▸ **WHAT IS EXPECTED**:
Repeat the listing that follows, character for character, minus the pictures.
== Segment start ==
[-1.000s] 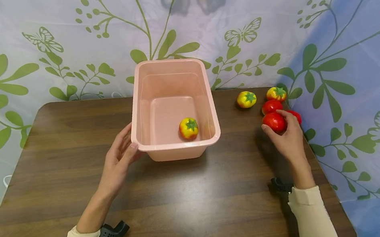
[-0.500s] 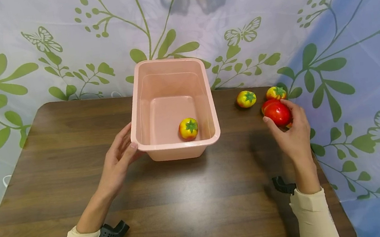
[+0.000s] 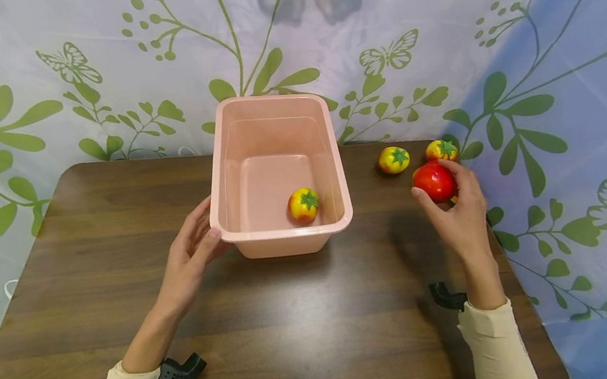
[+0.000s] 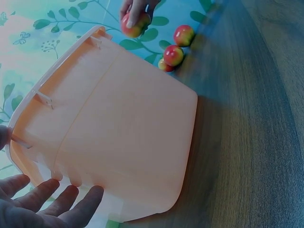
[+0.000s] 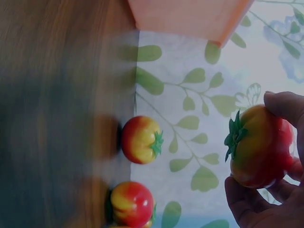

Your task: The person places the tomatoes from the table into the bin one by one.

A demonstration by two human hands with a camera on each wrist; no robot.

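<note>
My right hand (image 3: 461, 212) grips a red and yellow toy tomato (image 3: 433, 183) between thumb and fingers, raised above the table's right side. In the right wrist view that tomato (image 5: 261, 147) shows its green leafy top pointing left. My left hand (image 3: 187, 257) rests at the near left corner of a pink plastic bin (image 3: 283, 233), thumb at the rim; in the left wrist view its spread fingers (image 4: 88, 206) meet the outer wall. One toy tomato (image 3: 302, 206) lies inside the bin. The held tomato and right hand partly hide what lies beneath them.
Beyond the right hand, a yellow toy tomato (image 3: 394, 160) and another toy tomato (image 3: 441, 150) lie at the table's back right. The wooden table (image 3: 302, 345) ends there against a leaf-patterned cloth (image 3: 538, 117). The bin stands at the back edge.
My right hand has lifted a toy tomato from the cluster, first upward and right, then slightly left. The left hand and bin stay in place.
</note>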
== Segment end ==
▸ **PROBLEM SOLUTION**:
[-1.000s] 
[-0.500s] 
[+0.000s] 
[+0.000s] 
[+0.000s] 

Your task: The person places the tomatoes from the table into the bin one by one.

A demonstration by two human hands with a camera on each wrist; no robot.

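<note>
My right hand (image 3: 461, 212) grips a red and yellow toy tomato (image 3: 433, 183) between thumb and fingers, raised above the table's right side. In the right wrist view that tomato (image 5: 261, 147) shows its green leafy top pointing left. My left hand (image 3: 187, 257) rests at the near left corner of a pink plastic bin (image 3: 283, 233), thumb at the rim; in the left wrist view its spread fingers (image 4: 88, 206) meet the outer wall. One toy tomato (image 3: 302, 206) lies inside the bin. The held tomato and right hand partly hide what lies beneath them.
Beyond the right hand, a yellow toy tomato (image 3: 394, 160) and another toy tomato (image 3: 441, 150) lie at the table's back right. The wooden table (image 3: 302, 345) ends there against a leaf-patterned cloth (image 3: 538, 117). The bin stands at the back edge.
My right hand has lifted a toy tomato from the cluster, first upward and right, then slightly left. The left hand and bin stay in place.
</note>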

Nothing more remains to be added to this answer.